A persistent volume claim (PVC) is not associated with a storage volume, which means that the service cannot store data.
If this occurs, ensure that you have sufficient storage to create the requested PVC.

A service has insufficient resources to fulfill requests.
The service cannot create new pods if the new pods will push the service over the memory quota or the vCPU quota. These pods remain in pending state until sufficient resources are available.

If there are insufficient resources, you can:

Wait for existing process to complete so that additional resources become available.

Determine whether there are any processes that you can stop to free up resources.
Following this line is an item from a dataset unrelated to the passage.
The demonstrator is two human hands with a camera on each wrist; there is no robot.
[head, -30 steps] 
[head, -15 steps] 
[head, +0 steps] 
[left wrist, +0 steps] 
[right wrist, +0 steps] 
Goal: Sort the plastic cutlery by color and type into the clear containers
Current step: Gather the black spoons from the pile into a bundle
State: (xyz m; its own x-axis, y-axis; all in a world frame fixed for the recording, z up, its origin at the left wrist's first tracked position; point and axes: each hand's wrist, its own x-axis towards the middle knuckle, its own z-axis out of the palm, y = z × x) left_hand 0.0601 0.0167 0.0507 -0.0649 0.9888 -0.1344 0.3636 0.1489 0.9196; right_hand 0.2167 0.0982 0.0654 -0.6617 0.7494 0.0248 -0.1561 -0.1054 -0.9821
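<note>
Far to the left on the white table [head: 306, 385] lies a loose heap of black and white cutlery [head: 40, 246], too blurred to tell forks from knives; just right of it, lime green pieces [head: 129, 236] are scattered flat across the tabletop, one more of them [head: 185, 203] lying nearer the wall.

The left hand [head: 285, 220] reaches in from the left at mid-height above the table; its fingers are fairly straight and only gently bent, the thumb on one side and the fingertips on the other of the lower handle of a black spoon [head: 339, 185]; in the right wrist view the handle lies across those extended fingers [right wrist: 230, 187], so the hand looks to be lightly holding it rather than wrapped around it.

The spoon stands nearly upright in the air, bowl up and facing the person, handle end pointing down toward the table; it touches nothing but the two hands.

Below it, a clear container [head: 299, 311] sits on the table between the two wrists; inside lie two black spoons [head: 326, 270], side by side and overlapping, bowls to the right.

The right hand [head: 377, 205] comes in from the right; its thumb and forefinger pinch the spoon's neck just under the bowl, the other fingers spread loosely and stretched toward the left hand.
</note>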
Adjust the appropriate quota settings to allocate more resources to the platform or to the service.

Add vCPU or memory to your cluster.

A service instance is in a failed state or a pod is in a failed or unknown state.
For troubleshooting tips, see What should you do if you find pods in a failed state?

One or more pods that are associated with a service instance are in a failed or unknown state.
For troubleshooting tips, see What should you do if you find pods in a failed state?

The platform also issues alerts if one or more of the preceding monitors do not complete successfully.